M.J. Gohel and Sajjan M. Gohel, London-based terrorism analysts, offer a different view: “The fact that most of the arrests have resulted in open gun battles suggests either that the Saudis are remarkably inept at security operations or that the terrorists know that security forces are coming.”

Either way, the situation in the kingdom demands that immediate action be taken.

In their e-mail exchanges, the Saudi Aramco execs talk of “a new level and type of threat to the Kingdom and to expatriate employees” and warn of “a clear danger to Saudi Aramco’s expatriates.” Their fear that “oil industry workers and non-Muslims in the Eastern province” are specifically targeted, are not unfounded.

The terrorist’s ultimate goal they say “is to harm the Saudi government by disrupting Saudi oil operations and, thereby, disrupt the global economy.” An unstable economy, al-Qaida hopes, will help them attain their goal: the overthrow of the House of Saud.

Stressing the fact that Saudi forces are not up to the task, the oil executive recommends retaining armed contractors.

“I am going to talk tough, so here is my opinion,” he says, suggesting the company retains the services of private firms. “There are contract hired-guns available. Ex-SAS, (British special forces) U.S. Special Forces and ex-CIA operatives have set up private security firms.”

He stresses the need for “a team who can take action within minutes and take out permanently any unauthorized armed intrusion.”

Yet, despite the killing and kidnapping of foreign workers a number of Saudi officials are reluctant to admit the kingdom faces a crisis. Saleh bin Abdulaziz Al-Shaikh, Minister of Islamic Affairs, agrees there “is a problem,” but denies it has reached “crisis levels.”

Maybe not, but the British are not taking any chances and emulating his American colleague, Sherard Cowper-Coles, Britain’s ambassador Sunday advised Britons to leave.

“The exodus of ex-pats has begun,” the Saudi Aramco executive warns. More than 35,000 Americans work in Saudi, mainly in the oil industry, but also as military and civilian advisers. Saudi Aramco employs 56,000 people, of whom about 2,300 are U.S. and Canadian citizens. Another 1,200 are European.

Continued migration of expatriates from Saudi Arabia will affect the confidence of global oil markets. “The kingdom’s ability to deliver (oil) will be impacted.”

The memo next addresses the issue of dependants. “The security of our wives and children is paramount. We need to have armed guards around the schools, and we also need to erect more barricades.” It stresses weaknesses in existing defenses that, it says, are highly insufficient.

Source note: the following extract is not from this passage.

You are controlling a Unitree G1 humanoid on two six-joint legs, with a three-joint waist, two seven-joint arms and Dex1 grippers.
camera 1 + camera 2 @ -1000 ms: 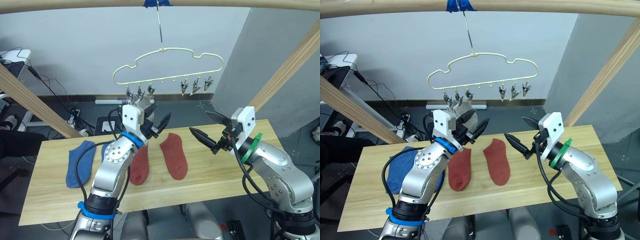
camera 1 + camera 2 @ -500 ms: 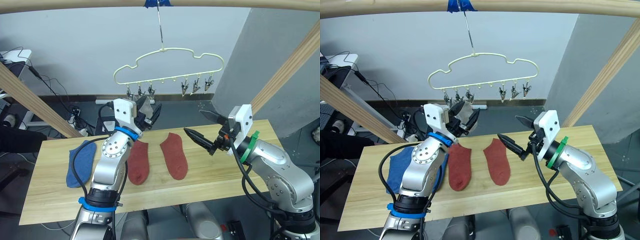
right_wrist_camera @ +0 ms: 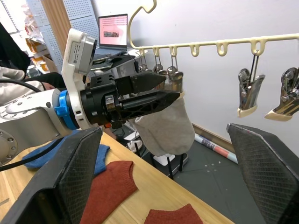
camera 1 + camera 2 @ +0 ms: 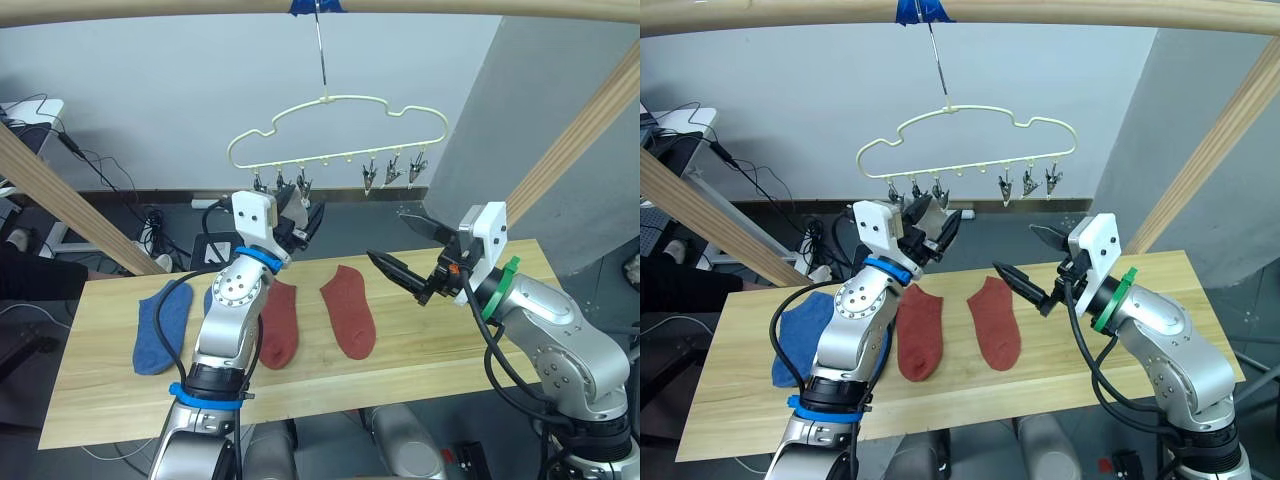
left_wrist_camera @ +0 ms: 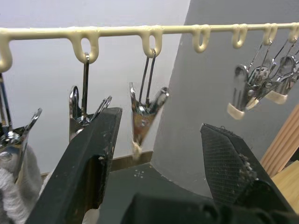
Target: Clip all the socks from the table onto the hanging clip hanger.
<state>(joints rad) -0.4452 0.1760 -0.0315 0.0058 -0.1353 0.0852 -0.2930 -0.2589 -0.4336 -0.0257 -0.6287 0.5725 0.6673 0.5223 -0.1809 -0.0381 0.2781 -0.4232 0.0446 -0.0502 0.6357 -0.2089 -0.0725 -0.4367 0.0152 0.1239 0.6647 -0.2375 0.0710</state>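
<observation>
Right wrist view: grey sock [image 3: 163,123] hangs limp from clip hanger [image 3: 205,44]. Our left gripper [image 5: 159,154] and right gripper [image 4: 412,255] gape, empty. We judge the rust socks [image 4: 347,312] on the table [image 4: 450,345] light and floppy; pinch the cuff.

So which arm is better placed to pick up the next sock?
Right, probably: the right gripper hangs open near the rust red sock, while the left gripper is up at the clip hanger.

Light wooden table [image 4: 430,350], two rust red socks [image 4: 348,310] side by side, blue socks [image 4: 160,327] leftward
</observation>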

The executive points out that employees face “tough and expensive measures.” Added security measures, they say, “will take hundreds of millions of dollars or, put another way, one day of revenue.”

Asked to comment on the safety concerns raised by its employees, a Saudi Aramco spokesman in Dhahran replied that “the company is doing everything it can to guarantee the safety and well-being of its employees and dependents.”

Sources in the private security industry confirm that the oil companies in Saudi are getting edgy and have been approached for consultation.

Elaine Carey, vice president of Control Risks Group, an international firm specializing in security work, said her company had received several requests for security revisions from Saudi oil companies.

One of the Saudi Aramco executives recommends the Saudi Government turn to the British for help. “Counter-terrorism is their forte,” he states.

Al-Shaikh, the Islamic Affairs minister sees things differently, and says, “Our assessment of the situation is that it is controllable.”

In closing, the report states that the company must “do absolutely all that we can to provide security to people, assets and markets. Otherwise, the terrorists win.”

The Saudis say they have the matter in hand despite terrorism analysts – and continued attacks – attesting otherwise.